## Task prompt
In the records below, some lines hold the word "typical". Copy each of those lines.

## Data section
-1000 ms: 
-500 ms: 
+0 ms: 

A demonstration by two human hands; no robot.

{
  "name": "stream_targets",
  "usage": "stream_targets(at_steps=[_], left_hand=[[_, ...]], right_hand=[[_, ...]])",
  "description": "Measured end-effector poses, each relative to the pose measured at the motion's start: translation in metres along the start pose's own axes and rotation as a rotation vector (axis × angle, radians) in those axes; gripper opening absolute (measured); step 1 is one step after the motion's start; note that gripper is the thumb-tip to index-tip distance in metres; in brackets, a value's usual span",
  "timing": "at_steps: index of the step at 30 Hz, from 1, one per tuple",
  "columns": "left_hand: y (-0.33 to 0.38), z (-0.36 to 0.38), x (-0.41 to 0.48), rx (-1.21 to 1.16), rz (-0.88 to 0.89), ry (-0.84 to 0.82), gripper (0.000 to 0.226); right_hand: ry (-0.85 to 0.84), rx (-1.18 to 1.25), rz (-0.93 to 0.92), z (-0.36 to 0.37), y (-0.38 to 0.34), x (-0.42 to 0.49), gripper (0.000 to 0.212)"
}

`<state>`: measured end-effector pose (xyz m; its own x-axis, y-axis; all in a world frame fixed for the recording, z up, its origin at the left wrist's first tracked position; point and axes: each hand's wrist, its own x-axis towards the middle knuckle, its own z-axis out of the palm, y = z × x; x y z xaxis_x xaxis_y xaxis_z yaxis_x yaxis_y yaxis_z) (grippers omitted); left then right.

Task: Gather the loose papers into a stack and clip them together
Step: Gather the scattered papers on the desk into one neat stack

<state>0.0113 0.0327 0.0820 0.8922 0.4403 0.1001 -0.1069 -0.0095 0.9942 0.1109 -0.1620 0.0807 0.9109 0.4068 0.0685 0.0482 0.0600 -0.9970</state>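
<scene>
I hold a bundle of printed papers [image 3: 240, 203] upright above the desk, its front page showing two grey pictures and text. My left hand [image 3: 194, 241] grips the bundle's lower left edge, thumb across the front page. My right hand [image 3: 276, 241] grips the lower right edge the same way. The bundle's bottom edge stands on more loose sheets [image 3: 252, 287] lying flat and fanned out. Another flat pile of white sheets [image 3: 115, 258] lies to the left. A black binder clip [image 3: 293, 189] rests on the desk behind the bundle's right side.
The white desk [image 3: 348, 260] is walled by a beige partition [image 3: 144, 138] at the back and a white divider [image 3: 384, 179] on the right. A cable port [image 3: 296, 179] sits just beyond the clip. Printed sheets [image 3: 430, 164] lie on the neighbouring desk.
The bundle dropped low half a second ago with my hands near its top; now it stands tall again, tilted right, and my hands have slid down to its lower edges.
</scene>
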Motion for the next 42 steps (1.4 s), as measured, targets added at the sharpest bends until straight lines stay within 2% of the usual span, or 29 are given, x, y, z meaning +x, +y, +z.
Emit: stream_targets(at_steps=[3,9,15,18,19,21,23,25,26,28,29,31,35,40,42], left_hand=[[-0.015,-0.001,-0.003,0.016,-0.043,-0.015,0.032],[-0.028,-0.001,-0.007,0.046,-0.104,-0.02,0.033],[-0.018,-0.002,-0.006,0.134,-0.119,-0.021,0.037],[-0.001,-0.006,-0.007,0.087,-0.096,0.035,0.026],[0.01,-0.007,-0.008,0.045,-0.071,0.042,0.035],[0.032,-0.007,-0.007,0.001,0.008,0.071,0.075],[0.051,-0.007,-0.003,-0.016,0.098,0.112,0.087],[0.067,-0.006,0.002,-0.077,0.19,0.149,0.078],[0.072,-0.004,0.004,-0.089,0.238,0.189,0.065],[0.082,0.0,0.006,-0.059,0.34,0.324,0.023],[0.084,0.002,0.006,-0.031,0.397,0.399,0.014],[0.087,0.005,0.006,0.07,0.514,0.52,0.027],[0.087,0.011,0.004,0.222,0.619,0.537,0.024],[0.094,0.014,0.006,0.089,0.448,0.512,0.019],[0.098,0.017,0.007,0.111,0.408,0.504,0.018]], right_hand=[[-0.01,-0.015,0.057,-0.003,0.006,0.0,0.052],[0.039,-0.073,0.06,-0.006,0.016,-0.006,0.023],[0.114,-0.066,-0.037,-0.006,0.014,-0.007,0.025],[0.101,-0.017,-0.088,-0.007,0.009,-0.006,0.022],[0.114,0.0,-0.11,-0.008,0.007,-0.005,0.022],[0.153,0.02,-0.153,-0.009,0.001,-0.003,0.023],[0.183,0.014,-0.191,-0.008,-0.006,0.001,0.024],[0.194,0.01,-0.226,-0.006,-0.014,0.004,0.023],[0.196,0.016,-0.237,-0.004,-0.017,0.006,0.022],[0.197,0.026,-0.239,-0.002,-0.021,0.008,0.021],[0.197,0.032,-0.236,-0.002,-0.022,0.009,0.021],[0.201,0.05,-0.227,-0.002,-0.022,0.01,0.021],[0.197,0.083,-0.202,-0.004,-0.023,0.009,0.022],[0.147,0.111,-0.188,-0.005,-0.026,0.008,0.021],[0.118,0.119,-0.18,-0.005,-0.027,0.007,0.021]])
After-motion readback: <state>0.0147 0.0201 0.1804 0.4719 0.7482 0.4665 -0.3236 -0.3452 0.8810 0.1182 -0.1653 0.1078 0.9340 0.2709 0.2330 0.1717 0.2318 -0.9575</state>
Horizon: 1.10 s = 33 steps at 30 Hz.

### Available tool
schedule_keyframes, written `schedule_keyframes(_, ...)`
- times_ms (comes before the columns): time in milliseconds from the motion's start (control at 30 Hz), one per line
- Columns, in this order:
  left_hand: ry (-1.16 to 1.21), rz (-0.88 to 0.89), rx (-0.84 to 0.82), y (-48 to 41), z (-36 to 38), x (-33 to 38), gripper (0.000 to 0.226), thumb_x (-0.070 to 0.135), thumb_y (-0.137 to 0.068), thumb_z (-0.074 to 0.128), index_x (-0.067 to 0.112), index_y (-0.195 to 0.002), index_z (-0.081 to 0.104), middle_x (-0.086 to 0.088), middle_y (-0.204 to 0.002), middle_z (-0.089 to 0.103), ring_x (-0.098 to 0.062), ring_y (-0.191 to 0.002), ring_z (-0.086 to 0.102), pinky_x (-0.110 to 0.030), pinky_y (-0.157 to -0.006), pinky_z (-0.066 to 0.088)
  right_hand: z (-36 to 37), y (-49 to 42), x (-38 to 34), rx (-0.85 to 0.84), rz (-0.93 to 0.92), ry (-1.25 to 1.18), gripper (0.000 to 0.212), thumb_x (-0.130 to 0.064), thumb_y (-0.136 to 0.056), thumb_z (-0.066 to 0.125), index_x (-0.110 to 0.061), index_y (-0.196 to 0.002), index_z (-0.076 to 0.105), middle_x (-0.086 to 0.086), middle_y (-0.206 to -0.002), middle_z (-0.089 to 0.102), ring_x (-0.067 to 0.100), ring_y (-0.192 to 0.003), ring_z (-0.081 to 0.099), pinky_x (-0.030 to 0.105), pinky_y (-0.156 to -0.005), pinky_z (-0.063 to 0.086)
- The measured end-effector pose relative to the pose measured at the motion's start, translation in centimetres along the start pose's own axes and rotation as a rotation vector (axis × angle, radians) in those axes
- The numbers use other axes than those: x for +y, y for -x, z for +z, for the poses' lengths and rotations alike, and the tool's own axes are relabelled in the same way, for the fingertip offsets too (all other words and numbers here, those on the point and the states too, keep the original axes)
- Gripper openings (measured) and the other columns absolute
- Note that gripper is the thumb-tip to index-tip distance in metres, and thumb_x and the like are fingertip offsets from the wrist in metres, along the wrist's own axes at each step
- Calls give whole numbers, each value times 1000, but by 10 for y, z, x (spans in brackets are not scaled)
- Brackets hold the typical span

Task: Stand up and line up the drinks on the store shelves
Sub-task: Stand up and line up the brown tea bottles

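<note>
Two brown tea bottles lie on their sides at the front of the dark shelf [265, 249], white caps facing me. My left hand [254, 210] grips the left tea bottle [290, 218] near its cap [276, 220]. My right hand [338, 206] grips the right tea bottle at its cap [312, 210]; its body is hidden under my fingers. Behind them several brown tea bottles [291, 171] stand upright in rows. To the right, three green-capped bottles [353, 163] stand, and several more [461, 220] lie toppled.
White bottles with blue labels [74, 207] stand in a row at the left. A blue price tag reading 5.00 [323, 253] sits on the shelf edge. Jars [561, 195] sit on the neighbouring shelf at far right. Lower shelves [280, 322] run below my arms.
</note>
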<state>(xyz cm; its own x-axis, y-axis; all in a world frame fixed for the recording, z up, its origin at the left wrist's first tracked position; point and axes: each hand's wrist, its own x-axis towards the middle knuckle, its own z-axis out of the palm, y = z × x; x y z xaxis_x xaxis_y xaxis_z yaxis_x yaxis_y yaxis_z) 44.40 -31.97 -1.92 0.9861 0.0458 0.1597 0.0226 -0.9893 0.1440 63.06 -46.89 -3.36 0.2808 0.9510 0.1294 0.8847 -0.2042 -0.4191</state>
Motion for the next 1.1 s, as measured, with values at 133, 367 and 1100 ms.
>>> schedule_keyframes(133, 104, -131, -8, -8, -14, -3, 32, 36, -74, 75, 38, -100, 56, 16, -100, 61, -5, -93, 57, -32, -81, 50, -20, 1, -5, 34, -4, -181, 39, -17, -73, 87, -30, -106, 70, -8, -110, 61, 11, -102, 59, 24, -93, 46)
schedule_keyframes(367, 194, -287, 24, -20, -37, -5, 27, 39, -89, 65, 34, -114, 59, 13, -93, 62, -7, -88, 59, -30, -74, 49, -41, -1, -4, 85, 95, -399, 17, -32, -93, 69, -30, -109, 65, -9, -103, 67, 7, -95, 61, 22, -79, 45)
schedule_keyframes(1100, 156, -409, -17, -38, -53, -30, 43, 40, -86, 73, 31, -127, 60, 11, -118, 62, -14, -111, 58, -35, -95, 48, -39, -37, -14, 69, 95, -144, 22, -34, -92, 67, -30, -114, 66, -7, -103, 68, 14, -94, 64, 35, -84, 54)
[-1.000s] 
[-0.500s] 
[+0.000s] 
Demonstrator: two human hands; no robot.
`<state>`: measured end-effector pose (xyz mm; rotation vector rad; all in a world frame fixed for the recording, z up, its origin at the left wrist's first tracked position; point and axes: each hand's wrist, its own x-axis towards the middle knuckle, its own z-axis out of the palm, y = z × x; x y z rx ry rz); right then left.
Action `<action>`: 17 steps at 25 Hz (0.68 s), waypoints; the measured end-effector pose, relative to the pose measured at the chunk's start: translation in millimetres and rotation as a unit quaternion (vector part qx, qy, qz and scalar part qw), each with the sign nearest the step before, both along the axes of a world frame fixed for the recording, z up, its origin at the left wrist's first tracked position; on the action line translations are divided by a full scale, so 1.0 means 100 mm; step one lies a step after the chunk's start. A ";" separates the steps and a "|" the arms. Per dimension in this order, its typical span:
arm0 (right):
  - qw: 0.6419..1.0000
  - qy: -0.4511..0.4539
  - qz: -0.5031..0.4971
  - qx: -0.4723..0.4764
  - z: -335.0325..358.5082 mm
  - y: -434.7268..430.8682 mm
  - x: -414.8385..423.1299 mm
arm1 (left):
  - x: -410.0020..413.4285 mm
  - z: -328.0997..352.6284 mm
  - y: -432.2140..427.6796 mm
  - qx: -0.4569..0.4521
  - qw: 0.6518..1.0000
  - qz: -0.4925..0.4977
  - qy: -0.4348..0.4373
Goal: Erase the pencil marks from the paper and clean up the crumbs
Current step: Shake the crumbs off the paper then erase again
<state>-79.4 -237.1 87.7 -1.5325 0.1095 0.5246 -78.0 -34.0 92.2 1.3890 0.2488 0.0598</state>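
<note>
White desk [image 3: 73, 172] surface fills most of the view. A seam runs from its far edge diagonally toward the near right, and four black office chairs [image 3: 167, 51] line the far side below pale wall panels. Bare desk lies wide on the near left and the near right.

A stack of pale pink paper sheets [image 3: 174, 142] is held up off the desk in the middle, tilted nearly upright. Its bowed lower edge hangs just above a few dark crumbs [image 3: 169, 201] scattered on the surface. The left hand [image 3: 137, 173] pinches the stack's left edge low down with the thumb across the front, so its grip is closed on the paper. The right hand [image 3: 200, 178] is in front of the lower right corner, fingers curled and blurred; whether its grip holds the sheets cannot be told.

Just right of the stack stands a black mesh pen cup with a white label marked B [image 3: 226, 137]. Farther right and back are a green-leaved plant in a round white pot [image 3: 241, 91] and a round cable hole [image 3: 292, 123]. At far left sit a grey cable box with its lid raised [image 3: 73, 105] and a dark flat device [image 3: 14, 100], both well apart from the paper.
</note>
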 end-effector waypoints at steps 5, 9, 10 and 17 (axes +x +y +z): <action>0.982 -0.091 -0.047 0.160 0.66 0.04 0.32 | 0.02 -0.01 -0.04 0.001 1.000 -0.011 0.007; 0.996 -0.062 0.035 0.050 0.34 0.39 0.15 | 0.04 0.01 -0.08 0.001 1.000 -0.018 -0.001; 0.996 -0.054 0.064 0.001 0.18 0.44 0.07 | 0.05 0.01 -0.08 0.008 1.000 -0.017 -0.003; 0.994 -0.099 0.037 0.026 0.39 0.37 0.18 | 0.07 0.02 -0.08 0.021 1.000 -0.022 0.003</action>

## Worked solution
- Brackets hold the typical span
Action `<action>`: 17 steps at 25 Hz (0.68 s), waypoints; the measured end-effector pose, relative to the pose measured at the chunk's start: translation in millimetres and rotation as a unit quaternion (vector part qx, qy, qz and scalar part qw), each with the sign nearest the step before, both along the axes of a world frame fixed for the recording, z up, its origin at the left wrist's first tracked position; on the action line translations are divided by a full scale, so 1.0 means 100 mm; step one lies a step after the chunk's start. A ";" separates the steps and a "|" the arms. Per dimension in this order, its typical span:

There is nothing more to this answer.